Action item:
Drop the images; return everything else in the listing below exactly.

Data extract:
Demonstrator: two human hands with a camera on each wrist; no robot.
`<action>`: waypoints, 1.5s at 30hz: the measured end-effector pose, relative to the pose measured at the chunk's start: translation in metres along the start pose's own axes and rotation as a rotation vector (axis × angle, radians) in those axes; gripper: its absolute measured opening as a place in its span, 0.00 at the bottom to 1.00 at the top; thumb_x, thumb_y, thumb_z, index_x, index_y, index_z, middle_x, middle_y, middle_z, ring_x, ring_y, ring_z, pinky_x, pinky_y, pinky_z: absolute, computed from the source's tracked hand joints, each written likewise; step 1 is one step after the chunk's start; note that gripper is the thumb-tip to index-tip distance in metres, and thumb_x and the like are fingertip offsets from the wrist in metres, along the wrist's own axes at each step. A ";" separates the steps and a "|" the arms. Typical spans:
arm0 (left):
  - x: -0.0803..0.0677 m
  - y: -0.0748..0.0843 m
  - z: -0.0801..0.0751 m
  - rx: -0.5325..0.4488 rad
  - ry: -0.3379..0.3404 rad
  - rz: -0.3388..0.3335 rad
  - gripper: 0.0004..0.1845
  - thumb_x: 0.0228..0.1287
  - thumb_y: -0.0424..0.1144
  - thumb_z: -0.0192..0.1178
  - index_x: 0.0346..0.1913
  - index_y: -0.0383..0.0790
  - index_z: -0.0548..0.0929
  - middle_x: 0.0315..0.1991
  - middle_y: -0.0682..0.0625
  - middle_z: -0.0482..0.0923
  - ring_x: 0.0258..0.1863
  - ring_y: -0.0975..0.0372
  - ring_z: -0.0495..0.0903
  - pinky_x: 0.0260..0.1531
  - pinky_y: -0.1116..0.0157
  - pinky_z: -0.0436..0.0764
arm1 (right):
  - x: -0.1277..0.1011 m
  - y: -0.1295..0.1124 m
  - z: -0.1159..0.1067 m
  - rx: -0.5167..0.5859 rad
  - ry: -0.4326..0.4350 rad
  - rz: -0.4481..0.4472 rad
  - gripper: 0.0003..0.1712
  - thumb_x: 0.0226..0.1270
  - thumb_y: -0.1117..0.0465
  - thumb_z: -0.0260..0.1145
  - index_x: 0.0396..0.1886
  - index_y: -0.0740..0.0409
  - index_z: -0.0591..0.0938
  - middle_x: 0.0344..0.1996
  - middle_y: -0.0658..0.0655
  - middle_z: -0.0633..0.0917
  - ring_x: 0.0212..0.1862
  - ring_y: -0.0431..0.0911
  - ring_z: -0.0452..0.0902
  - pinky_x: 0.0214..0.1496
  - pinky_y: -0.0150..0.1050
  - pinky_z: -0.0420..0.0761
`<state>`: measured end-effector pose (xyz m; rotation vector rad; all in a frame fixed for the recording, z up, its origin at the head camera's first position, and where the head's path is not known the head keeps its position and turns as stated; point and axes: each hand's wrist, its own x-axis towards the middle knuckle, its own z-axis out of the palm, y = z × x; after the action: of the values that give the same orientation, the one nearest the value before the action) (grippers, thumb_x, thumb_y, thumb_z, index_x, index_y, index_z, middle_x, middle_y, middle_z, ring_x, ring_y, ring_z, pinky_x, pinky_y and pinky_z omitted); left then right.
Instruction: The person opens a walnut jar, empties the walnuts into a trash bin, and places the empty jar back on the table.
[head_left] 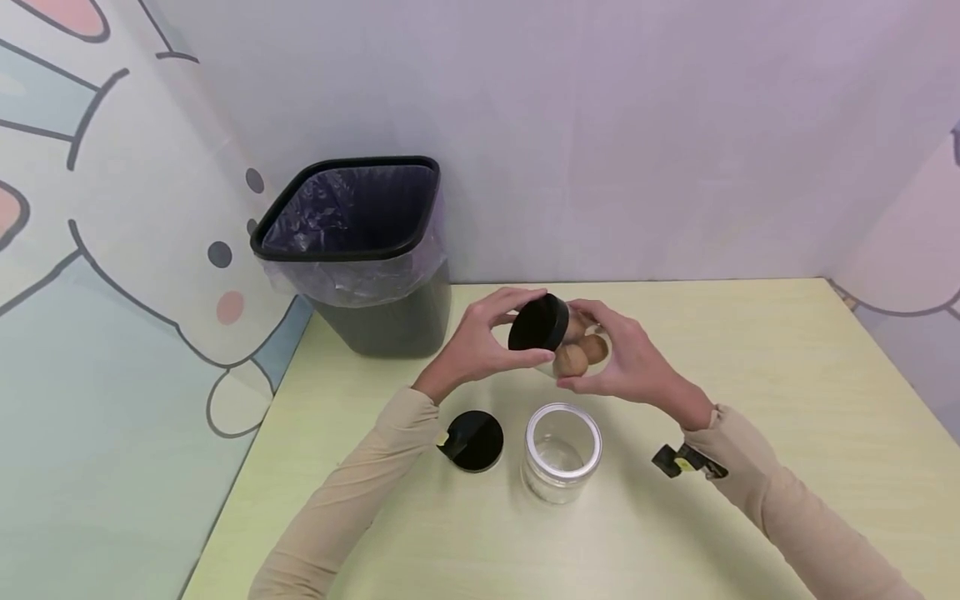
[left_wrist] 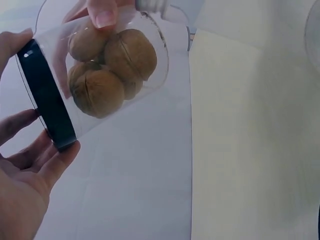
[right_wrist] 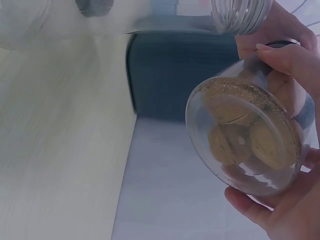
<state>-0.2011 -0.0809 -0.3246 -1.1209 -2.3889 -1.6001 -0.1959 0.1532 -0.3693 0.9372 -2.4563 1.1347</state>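
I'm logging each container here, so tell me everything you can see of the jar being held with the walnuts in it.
The jar is a clear, plastic-looking round container with a black lid still on it. It lies tipped on its side in the air above the table, lid end toward the left hand, base toward the right hand. Several brown walnuts rest inside, with crumbs against the base. The left hand's fingers curl round the lid; the right hand grips the body. Nothing else touches it.
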 end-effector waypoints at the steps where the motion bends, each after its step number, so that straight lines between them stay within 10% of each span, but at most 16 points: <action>1: 0.000 0.001 0.000 -0.005 0.001 -0.005 0.35 0.47 0.32 0.72 0.62 0.33 0.73 0.56 0.40 0.74 0.56 0.52 0.73 0.53 0.53 0.75 | 0.000 0.000 0.000 -0.006 0.000 -0.002 0.52 0.32 0.52 0.83 0.61 0.56 0.69 0.46 0.47 0.79 0.45 0.39 0.76 0.47 0.37 0.76; 14: 0.005 -0.031 0.004 -0.009 -0.004 -0.056 0.39 0.46 0.42 0.75 0.65 0.48 0.72 0.60 0.54 0.72 0.58 0.62 0.70 0.54 0.59 0.74 | 0.001 0.000 0.001 -0.036 0.033 -0.065 0.53 0.31 0.51 0.82 0.61 0.59 0.69 0.44 0.49 0.79 0.44 0.40 0.76 0.45 0.39 0.77; 28: 0.012 -0.037 0.005 0.421 -0.020 0.366 0.33 0.60 0.59 0.55 0.66 0.48 0.69 0.53 0.48 0.68 0.44 0.63 0.72 0.44 0.71 0.74 | 0.003 -0.001 -0.005 0.061 -0.052 -0.031 0.52 0.33 0.51 0.83 0.62 0.50 0.69 0.47 0.45 0.80 0.45 0.38 0.74 0.46 0.36 0.73; 45: 0.010 -0.031 0.014 0.366 0.061 0.345 0.28 0.56 0.50 0.61 0.60 0.43 0.74 0.46 0.47 0.70 0.38 0.61 0.73 0.37 0.69 0.75 | 0.004 -0.036 -0.010 0.060 -0.018 -0.039 0.48 0.29 0.65 0.83 0.57 0.66 0.72 0.45 0.57 0.82 0.42 0.47 0.77 0.45 0.37 0.74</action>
<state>-0.2220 -0.0708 -0.3514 -1.2904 -2.1755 -1.0261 -0.1754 0.1418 -0.3397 1.0127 -2.4193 1.1976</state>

Exercise solution:
Demonstrator: two human hands with a camera on each wrist; no robot.
`<action>`: waypoints, 1.5s at 30hz: the measured end-effector pose, relative to the pose measured at the chunk's start: translation in metres along the start pose's own axes and rotation as a rotation vector (axis × angle, radians) in those axes; gripper: its absolute measured opening as a place in its span, 0.00 at the bottom to 1.00 at the top; thumb_x, thumb_y, thumb_z, index_x, index_y, index_z, middle_x, middle_y, middle_z, ring_x, ring_y, ring_z, pinky_x, pinky_y, pinky_z: absolute, computed from the source's tracked hand joints, each written likewise; step 1 is one step after the chunk's start; note that gripper is the thumb-tip to index-tip distance in metres, and thumb_x and the like are fingertip offsets from the wrist in metres, along the wrist's own axes at each step. A ";" separates the steps and a "|" the arms. Typical spans:
arm0 (left):
  - x: -0.0803..0.0677 m
  - y: -0.0748..0.0843 m
  - z: -0.0801..0.0751 m
  - rx: -0.5325..0.4488 rad
  - ry: -0.3379..0.3404 rad
  - rz: -0.3388..0.3335 rad
  - gripper: 0.0004..0.1845
  - thumb_x: 0.0228..0.1287
  - thumb_y: -0.0424..0.1144
  - thumb_z: -0.0192..0.1178
  - index_x: 0.0346..0.1913
  - index_y: -0.0383..0.0790
  - index_z: -0.0548..0.0929
  - middle_x: 0.0315..0.1991
  - middle_y: -0.0682..0.0625
  - middle_z: -0.0482..0.0923
  - ring_x: 0.0258..0.1863
  - ring_y: -0.0975..0.0372
  - ring_z: -0.0495..0.0903
  - pinky_x: 0.0260..0.1531
  - pinky_y: -0.1116..0.0157
  - pinky_z: -0.0436..0.0764
arm1 (right):
  - x: -0.1277..0.1011 m
  - y: -0.1295..0.1124 m
  - z: -0.1159..0.1067 m
  - rx: -0.5167..0.5859 rad
  - ry: -0.4326..0.4350 rad
  - rz: -0.4481..0.4472 rad
  - gripper: 0.0003..0.1712
  - thumb_x: 0.0226..0.1270
  - thumb_y: -0.1117..0.0465
  - thumb_z: -0.0260..0.1145
  - index_x: 0.0396..0.1886
  - index_y: -0.0740..0.0409
  - index_z: -0.0591..0.0938
  - middle_x: 0.0344..0.1996
  - middle_y: -0.0658..0.0655
  - middle_z: -0.0633..0.0917
  - ring_x: 0.0212..0.1862
  - ring_y: -0.0431..0.0911
  - ring_z: -0.0452..0.0902
  - pinky_x: 0.0214..0.1496
  - pinky_y: -0.0150..0.1050
  - pinky_z: -0.0420..0.0761
`<state>`: measured end-effector pose (xyz m; rotation vector rad; all in a frame fixed for the recording, z up, its origin at the head camera's first position, and where the head's path is not known the head keeps its position and turns as stated; point and axes: each hand's wrist, its own x-axis towards the middle knuckle, its own z-axis out of the palm, y = z × x; after the action: of the values that give the same orientation, the one nearest the value before the action) (grippers, thumb_x, thumb_y, thumb_z, index_x, index_y, index_z, middle_x, middle_y, middle_z, ring_x, ring_y, ring_z, pinky_x, pinky_y and pinky_z omitted); left then right.
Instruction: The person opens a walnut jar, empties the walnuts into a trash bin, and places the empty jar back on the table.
[head_left] 
[left_wrist] 
[right_wrist] 
<state>-0.2011 -0.0809 -0.3246 -1.1209 -2.3889 -1.6001 -0.1959 0.1532 -0.3693 0.9372 -2.4563 1.1347</state>
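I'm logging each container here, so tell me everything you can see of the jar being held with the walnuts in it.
The jar is a clear, plastic-looking round container with a black lid still on it. It lies tipped on its side in the air above the table, lid end toward the left hand, base toward the right hand. Several brown walnuts rest inside, with crumbs against the base. The left hand's fingers curl round the lid; the right hand grips the body. Nothing else touches it.
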 end-effector waypoints at the steps where the motion bends, each after its step number, so that straight lines between them stay within 10% of each span, but at most 16 points: <action>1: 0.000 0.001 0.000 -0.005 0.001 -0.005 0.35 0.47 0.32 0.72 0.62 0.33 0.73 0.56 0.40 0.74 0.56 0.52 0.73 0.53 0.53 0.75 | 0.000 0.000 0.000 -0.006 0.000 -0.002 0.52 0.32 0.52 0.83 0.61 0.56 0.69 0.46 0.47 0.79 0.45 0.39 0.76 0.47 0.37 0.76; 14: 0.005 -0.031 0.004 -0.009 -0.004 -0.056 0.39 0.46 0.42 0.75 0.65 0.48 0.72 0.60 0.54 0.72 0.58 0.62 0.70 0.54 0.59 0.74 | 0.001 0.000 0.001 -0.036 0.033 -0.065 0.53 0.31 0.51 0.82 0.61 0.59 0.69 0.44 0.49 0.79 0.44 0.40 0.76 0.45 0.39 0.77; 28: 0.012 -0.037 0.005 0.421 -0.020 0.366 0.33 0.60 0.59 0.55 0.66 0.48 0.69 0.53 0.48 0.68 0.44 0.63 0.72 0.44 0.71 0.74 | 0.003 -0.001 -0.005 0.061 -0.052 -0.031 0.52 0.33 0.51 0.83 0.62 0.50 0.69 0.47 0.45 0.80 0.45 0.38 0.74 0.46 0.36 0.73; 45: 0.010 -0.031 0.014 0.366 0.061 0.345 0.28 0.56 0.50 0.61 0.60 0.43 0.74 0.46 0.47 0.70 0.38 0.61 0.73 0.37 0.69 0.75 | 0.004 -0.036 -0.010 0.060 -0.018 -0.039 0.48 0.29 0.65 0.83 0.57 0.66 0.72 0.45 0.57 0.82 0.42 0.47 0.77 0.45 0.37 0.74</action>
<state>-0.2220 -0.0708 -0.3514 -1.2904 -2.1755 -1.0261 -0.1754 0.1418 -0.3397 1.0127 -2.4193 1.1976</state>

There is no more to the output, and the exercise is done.